> [TASK BRIEF]: Each record is to be written out exactly as it appears.

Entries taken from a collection

★ ★ ★

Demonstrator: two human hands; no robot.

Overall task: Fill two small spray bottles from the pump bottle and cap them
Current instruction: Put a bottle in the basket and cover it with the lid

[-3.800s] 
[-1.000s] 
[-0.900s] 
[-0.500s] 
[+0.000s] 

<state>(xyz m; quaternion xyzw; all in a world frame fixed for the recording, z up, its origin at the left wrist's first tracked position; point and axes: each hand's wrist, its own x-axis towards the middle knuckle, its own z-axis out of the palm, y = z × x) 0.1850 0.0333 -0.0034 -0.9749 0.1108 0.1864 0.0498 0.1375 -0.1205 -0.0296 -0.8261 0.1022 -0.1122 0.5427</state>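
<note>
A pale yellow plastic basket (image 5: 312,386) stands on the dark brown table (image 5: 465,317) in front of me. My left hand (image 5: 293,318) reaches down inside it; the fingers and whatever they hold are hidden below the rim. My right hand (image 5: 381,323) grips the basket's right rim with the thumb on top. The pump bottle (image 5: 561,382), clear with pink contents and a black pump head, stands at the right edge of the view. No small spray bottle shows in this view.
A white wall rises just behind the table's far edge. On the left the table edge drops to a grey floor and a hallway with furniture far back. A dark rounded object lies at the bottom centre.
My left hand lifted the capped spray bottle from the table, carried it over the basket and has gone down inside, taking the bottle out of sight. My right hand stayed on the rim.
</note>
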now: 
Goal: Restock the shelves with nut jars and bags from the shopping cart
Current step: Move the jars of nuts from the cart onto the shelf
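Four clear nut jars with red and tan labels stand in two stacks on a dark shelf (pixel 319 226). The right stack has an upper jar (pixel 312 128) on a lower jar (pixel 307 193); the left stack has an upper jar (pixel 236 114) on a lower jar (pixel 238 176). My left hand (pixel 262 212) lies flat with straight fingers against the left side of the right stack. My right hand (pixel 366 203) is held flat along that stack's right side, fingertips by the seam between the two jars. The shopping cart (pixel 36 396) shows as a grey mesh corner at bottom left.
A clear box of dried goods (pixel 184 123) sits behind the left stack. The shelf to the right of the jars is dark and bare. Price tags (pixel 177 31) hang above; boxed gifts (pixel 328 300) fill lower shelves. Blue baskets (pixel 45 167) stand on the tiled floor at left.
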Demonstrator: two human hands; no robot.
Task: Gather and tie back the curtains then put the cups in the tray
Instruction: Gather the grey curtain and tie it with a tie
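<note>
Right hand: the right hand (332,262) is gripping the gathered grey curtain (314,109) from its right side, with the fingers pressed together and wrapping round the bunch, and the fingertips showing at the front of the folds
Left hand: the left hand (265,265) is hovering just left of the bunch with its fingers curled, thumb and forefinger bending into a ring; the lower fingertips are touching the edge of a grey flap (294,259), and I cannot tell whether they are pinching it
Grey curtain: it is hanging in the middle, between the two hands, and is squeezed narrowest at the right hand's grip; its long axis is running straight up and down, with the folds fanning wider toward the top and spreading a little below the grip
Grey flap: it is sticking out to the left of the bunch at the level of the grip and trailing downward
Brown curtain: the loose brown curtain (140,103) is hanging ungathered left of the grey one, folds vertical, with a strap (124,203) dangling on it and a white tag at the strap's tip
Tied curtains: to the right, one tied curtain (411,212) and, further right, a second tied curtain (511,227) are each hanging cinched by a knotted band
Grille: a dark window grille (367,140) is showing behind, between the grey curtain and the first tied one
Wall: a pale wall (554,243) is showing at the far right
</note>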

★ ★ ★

> [WRITTEN RESPONSE]:
Demonstrator: two human hands; no robot.

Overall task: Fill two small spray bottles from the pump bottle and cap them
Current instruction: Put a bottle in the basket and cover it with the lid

[-3.800s] 
[-1.000s] 
[-0.900s] 
[-0.500s] 
[+0.000s] 

<state>(xyz m; quaternion xyzw; all in a world frame fixed for the recording, z up, its origin at the left wrist's first tracked position; point and axes: each hand's wrist, its own x-axis towards the middle knuckle, its own z-axis out of the palm, y = z × x) 0.1850 0.0333 -0.0034 -0.9749 0.1108 0.1864 0.0498 0.1375 -0.1205 -0.0296 -0.8261 0.1022 -0.1122 0.5427</state>
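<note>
A pale yellow plastic basket (image 5: 312,386) stands on the dark brown table (image 5: 465,317) in front of me. My left hand (image 5: 293,318) reaches down inside it; the fingers and whatever they hold are hidden below the rim. My right hand (image 5: 381,323) grips the basket's right rim with the thumb on top. The pump bottle (image 5: 561,382), clear with pink contents and a black pump head, stands at the right edge of the view. No small spray bottle shows in this view.
A white wall rises just behind the table's far edge. On the left the table edge drops to a grey floor and a hallway with furniture far back. A dark rounded object lies at the bottom centre.
My left hand lifted the capped spray bottle from the table, carried it over the basket and has gone down inside, taking the bottle out of sight. My right hand stayed on the rim.
</note>
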now: 
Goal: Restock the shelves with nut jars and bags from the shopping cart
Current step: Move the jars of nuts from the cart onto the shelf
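Four clear nut jars with red and tan labels stand in two stacks on a dark shelf (pixel 319 226). The right stack has an upper jar (pixel 312 128) on a lower jar (pixel 307 193); the left stack has an upper jar (pixel 236 114) on a lower jar (pixel 238 176). My left hand (pixel 262 212) lies flat with straight fingers against the left side of the right stack. My right hand (pixel 366 203) is held flat along that stack's right side, fingertips by the seam between the two jars. The shopping cart (pixel 36 396) shows as a grey mesh corner at bottom left.
A clear box of dried goods (pixel 184 123) sits behind the left stack. The shelf to the right of the jars is dark and bare. Price tags (pixel 177 31) hang above; boxed gifts (pixel 328 300) fill lower shelves. Blue baskets (pixel 45 167) stand on the tiled floor at left.
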Demonstrator: two human hands; no robot.
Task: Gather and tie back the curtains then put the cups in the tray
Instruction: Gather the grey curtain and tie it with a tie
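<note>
Right hand: the right hand (332,262) is gripping the gathered grey curtain (314,109) from its right side, with the fingers pressed together and wrapping round the bunch, and the fingertips showing at the front of the folds
Left hand: the left hand (265,265) is hovering just left of the bunch with its fingers curled, thumb and forefinger bending into a ring; the lower fingertips are touching the edge of a grey flap (294,259), and I cannot tell whether they are pinching it
Grey curtain: it is hanging in the middle, between the two hands, and is squeezed narrowest at the right hand's grip; its long axis is running straight up and down, with the folds fanning wider toward the top and spreading a little below the grip
Grey flap: it is sticking out to the left of the bunch at the level of the grip and trailing downward
Brown curtain: the loose brown curtain (140,103) is hanging ungathered left of the grey one, folds vertical, with a strap (124,203) dangling on it and a white tag at the strap's tip
Tied curtains: to the right, one tied curtain (411,212) and, further right, a second tied curtain (511,227) are each hanging cinched by a knotted band
Grille: a dark window grille (367,140) is showing behind, between the grey curtain and the first tied one
Wall: a pale wall (554,243) is showing at the far right
</note>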

The required output has been supplied.